She notices the small box on her hand, but doesn't say anything about it and goes back to her bike.  
“Now I'm going to... to check. To solve this.”

It's too fast.  
L'Arachel likes Eirika's hands on hers (they're warm, rougher) and she thinks she should like the words too; but it all had a feeling of fantasy to it, the names without faces and the confusing wave that washed on her because Eirika was crying but she was also trusting, trusting, trusting her. Everything negative about her story becomes tangible in the creak of her bike.  
The dream walking, the dream walking. The disappearing brother.  
( _What if she disappears too?_ , the thought is like a flash of lightning, the thunder of terror striking her shortly after. Dream walking is a hidden science, nebulous at best, transmitted from faceless parents to faceless children; now it looks like an enormous wolf ready to swallow Eirika, like a sickness in the blood).  
She needs a second for each word lighting up in her mind, a couple more to stop the beaming feeling of that _thank you_ to overcome her.  
“I'm going with you”.

“I'm going with you”, she repeats. “You said you didn't give me time to help properly. Then I'm going with you.”  
Eirika stops the bike. L'Arachel stands firm like an oak (better yet, like a birch tree, with her white coat and her hair tousled by the wind).  
“I don't want you to--”  
“You already said thank you. You can't back down on that.”  
(She looks so satisfied, even with a shadow of seriousness that blooms in her eyes but doesn't reach her smile. She keeps her hands in her pockets, now, the small box hidden.)  
Eirika knows that, since she's on a bike, she could never keep her pace, if she were to speed away. That if she wants to go alone, she can do it.  
“Okay.”  
( _But she's already caught me, hasn't she_ ).

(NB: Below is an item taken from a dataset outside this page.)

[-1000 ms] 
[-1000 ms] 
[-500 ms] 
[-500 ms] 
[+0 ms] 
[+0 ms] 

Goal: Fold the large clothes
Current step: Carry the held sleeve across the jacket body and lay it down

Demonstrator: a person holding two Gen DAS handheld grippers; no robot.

Eirika's bike is old and it creaks under their weight, and she has to sit on a little shelf built to carry baskets and boxes and not people, covered in red paint that's flaking on her coat. There's a light spark inside of her from when she accepted to let her come, and an ink bubble ready to burst and stain because of the uncertainty of their trip, but when Eirika says she has to hold on tight, L'Arachel forgets where she's going.  
(She doesn't know where she's going, she doesn't care where she's going).

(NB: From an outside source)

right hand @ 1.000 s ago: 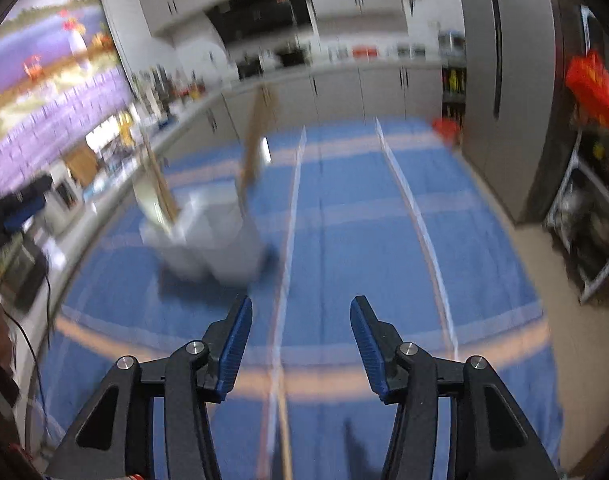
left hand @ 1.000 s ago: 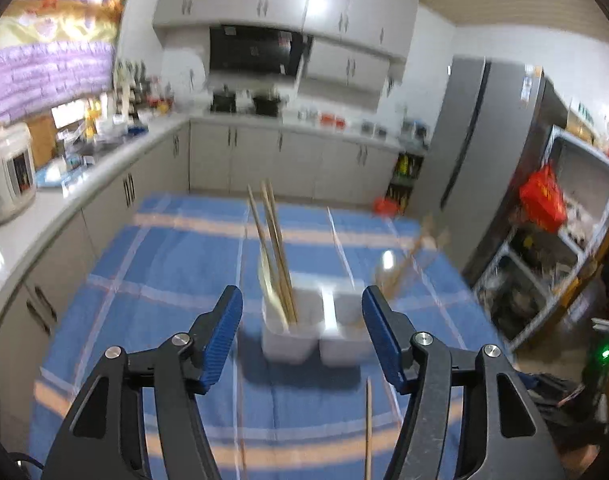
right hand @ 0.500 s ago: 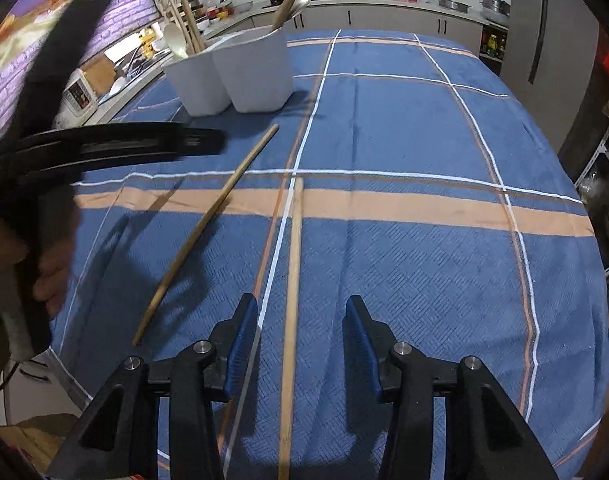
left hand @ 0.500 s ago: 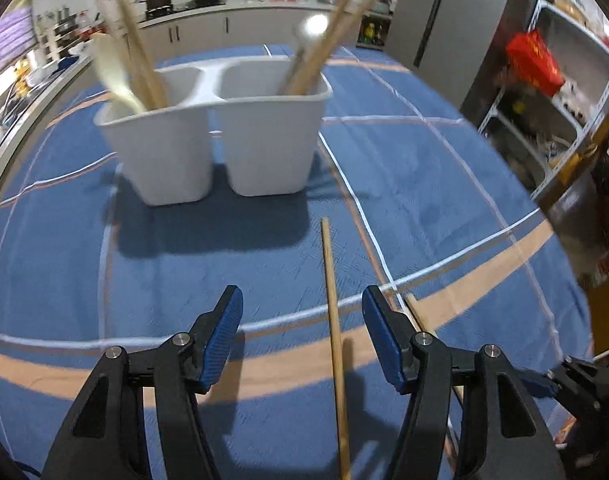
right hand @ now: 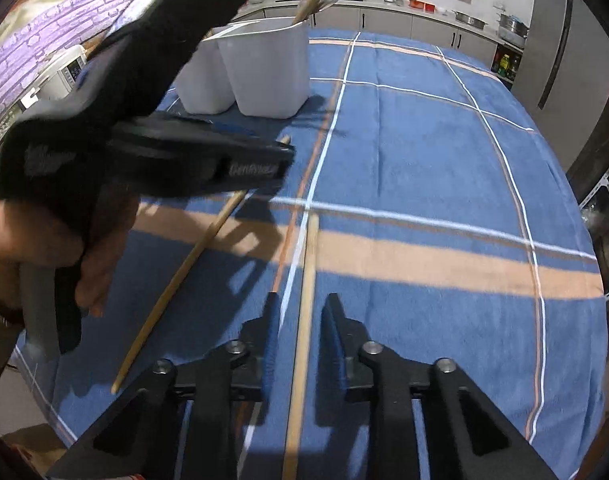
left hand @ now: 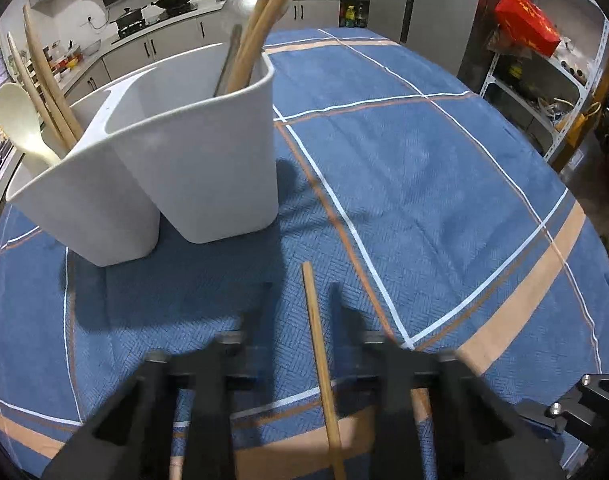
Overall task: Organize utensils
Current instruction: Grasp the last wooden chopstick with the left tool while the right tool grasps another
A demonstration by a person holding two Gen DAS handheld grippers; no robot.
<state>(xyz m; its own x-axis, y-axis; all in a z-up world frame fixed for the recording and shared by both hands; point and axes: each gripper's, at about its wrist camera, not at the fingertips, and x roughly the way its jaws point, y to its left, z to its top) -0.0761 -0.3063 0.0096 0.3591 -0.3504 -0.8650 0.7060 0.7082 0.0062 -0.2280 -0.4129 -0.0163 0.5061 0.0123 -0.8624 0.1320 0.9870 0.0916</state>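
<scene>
Two chopsticks lie loose on the tablecloth (right hand: 424, 152), near the white holder (left hand: 192, 160). We straddle one chopstick (left hand: 320, 360) with the left gripper (left hand: 304, 312), fingers spread, seemingly lined up for a pinch. Our right gripper (right hand: 300, 320) brackets the other chopstick (right hand: 304, 304), spread, not gripping.

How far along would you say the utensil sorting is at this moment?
Done: the white holder already holds chopsticks and spoons. In hand: nothing yet; the left gripper and right gripper each straddle a loose chopstick, jaws open. Left: grasping both and putting them in the holder.
</scene>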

When they went to the hotel, they went by car; she had read the same tourist guide over and over in the backseat until the information about festivals they had never attended and the photographs of fireworks they had never seen stayed in her mind like a lullaby melody, she paid so little attention to the text she could follow any game Ephraim came up with to try and not get bored.  
The trip by train, in comparison, feels odd, even with L'Arachel at her side, even with the biting feeling that she might be wrong at the pit of her stomach. The dust floating in the air in the station is visible through the sunshine, and even at that time of the day the place looks frozen in a sunset scene: everything is orange, yellow, soft browns and whites reflecting the red fabric of her coat. Even though L'Arachel tries to start a conversation several times, she answers with short words, with _yes_ or _no_ or _I think so_.  
( _I think so, I hope so_ ).  
She needs to take a deep breath before she steps on the train; L'Arachel gets on before she does, and offers her her hand (it's a bit of an excessive gesture, but she accepts it nonetheless).  
The train is empty. Hearing the wooden creaking of its structure, seated the leather seats, the color of rust, the words seem to unblock; it must have been something about the station, about its artificial silence only pierced by the gentle voice of the announcer.  
“Did your friend get in touch with you in any way? Or your brother?”  
There's a pause between the sentences, the kind someone makes when they regret a fraction of what they said.  
“I found notes”, she says. She kept them in her pocket, but both the writing and the paper itself seem to get thinner the more she thinks about them, the more she questions them. “I'm... not sure who wrote them. I don't know how his magic works exactly, you know. But if this was how he got Ephraim then... I guess I'll find him, and we'll work something out together.”  
(There's a moment where she thinks _and you're with me too_ , but she shouldn't involve her more, she shouldn't, if Lyon does something to her she won't forgive him, or herself; thinking about Lyon like that is still too violent and makes her words dig deeper, to the bone: 'This was how he got Ephraim').  
“Wait, you said notes? Did he go into your house?”  
“No, it's... He can make small... changes from his dreams, when we were younger he would take seashells out of the sea, or hide things so we could search for them during the day. But he said he needed us. He needed us to believe he could do it. It's like...”  
“It's nothing like your tea or my charms.”  
There's a strange undertone in L'Arachel's voice, not exactly scared, and her smile has twisted a bit. 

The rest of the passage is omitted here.